Reproduce precisely the lines between the start of the data below and the line with "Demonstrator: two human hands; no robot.", both included.

▶ The input
--*--

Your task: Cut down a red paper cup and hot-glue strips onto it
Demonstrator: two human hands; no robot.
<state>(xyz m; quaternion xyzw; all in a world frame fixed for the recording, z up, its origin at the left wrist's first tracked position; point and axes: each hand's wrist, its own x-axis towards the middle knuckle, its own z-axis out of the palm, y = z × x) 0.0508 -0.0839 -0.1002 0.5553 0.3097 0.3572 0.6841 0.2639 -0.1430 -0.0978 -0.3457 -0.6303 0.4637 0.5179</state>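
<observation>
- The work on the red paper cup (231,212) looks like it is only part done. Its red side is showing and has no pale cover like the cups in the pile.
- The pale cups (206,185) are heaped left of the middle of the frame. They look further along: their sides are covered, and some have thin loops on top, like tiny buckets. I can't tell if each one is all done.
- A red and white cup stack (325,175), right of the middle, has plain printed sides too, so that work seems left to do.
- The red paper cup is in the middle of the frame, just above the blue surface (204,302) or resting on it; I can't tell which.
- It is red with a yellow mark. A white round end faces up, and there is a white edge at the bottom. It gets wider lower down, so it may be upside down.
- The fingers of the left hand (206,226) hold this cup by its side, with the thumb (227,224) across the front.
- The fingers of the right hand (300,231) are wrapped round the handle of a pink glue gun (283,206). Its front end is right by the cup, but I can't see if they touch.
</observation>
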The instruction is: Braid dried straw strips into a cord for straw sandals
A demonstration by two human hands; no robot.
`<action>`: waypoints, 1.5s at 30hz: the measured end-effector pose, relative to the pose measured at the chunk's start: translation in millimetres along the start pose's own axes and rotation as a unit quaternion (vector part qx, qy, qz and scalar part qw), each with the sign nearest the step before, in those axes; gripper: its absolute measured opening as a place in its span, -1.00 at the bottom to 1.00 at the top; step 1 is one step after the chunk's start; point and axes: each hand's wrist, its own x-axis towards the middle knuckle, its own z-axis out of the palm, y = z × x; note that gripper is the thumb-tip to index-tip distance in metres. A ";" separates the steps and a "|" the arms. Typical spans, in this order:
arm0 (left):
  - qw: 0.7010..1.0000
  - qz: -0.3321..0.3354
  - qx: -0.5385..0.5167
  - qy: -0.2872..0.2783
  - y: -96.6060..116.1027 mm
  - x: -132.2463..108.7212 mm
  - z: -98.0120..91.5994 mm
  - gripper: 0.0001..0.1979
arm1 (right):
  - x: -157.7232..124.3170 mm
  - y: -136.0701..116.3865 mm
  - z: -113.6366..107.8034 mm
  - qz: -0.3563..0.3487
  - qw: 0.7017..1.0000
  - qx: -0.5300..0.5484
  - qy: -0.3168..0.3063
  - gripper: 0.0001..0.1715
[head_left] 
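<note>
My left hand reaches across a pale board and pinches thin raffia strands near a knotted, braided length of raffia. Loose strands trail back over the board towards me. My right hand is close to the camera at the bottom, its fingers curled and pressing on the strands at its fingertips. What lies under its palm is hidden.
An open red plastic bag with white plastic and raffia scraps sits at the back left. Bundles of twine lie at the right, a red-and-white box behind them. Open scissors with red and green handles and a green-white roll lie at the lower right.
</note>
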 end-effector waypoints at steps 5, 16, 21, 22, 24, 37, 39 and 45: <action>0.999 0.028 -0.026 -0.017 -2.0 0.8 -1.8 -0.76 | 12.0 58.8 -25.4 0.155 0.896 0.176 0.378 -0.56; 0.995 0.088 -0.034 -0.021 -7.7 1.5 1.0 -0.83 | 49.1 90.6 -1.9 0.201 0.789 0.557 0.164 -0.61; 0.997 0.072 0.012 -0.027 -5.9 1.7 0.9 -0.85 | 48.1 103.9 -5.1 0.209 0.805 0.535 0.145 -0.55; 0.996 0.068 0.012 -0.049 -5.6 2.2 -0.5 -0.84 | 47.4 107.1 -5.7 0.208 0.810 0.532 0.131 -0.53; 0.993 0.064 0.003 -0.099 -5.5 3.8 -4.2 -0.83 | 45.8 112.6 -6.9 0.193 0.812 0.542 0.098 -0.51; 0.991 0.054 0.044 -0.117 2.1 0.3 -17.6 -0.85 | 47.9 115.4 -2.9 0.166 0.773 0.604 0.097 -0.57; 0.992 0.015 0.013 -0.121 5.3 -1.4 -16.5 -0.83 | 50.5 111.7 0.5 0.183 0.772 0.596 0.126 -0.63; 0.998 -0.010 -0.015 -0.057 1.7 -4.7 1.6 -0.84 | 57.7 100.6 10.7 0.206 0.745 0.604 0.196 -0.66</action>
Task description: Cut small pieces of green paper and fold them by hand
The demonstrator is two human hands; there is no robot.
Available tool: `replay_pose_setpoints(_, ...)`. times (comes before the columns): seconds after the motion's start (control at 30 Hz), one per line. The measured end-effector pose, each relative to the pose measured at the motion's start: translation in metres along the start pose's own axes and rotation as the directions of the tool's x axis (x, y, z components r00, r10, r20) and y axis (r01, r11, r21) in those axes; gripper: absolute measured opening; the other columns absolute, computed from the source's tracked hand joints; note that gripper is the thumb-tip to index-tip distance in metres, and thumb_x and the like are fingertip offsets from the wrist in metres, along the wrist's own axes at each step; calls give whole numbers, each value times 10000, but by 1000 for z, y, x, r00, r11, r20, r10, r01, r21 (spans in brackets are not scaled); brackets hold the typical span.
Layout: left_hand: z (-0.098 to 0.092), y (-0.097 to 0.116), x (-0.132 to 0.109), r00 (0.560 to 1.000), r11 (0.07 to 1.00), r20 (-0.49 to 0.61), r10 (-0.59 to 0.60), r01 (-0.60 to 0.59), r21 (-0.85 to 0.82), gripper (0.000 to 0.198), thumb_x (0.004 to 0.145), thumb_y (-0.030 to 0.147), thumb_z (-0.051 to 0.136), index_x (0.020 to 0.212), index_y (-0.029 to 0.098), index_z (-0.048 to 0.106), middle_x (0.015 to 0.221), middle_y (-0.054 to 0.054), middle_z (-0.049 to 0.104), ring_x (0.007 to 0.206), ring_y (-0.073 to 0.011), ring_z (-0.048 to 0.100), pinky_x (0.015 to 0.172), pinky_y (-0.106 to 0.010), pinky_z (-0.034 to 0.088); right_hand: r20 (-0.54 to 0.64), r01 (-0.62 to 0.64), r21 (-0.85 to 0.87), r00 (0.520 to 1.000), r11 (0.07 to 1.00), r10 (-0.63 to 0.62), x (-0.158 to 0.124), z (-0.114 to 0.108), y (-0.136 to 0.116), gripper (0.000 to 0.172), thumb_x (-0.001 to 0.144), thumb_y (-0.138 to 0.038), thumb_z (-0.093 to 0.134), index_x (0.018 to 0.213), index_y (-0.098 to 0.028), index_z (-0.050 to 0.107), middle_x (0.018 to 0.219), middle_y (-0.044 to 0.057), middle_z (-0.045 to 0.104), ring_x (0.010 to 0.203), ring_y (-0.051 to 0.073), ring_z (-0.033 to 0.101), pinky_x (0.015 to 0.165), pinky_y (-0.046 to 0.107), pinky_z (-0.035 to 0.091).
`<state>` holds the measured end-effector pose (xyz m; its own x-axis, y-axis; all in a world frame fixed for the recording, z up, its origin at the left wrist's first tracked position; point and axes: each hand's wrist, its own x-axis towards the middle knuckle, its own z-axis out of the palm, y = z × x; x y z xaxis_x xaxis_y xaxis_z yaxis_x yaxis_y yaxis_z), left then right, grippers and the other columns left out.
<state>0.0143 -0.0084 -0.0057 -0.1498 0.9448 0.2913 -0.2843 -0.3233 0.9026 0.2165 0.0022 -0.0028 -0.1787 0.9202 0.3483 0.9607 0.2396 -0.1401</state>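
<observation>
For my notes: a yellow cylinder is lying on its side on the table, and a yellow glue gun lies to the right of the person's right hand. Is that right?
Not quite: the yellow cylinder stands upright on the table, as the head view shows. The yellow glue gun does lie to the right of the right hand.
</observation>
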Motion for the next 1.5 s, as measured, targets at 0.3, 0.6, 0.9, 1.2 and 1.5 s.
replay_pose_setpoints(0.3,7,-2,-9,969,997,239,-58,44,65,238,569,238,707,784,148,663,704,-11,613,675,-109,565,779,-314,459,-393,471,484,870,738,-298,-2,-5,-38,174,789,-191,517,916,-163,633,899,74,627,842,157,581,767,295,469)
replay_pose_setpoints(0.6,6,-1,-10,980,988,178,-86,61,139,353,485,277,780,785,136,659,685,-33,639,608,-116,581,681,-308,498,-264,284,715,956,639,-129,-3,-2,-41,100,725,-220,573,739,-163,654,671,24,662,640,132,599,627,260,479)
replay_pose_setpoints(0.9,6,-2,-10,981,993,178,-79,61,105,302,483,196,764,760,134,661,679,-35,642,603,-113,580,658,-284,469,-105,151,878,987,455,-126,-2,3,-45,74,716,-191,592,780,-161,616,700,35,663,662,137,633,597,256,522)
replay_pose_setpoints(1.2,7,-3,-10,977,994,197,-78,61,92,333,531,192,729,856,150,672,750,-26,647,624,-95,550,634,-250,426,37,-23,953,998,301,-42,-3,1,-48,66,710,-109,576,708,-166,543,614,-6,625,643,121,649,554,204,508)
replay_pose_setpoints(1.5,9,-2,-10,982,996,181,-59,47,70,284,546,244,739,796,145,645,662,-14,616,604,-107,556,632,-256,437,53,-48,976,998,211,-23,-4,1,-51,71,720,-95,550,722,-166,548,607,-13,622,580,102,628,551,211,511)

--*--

▶ Solution for this task
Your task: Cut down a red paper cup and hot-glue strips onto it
Demonstrator: two human hands; no robot.

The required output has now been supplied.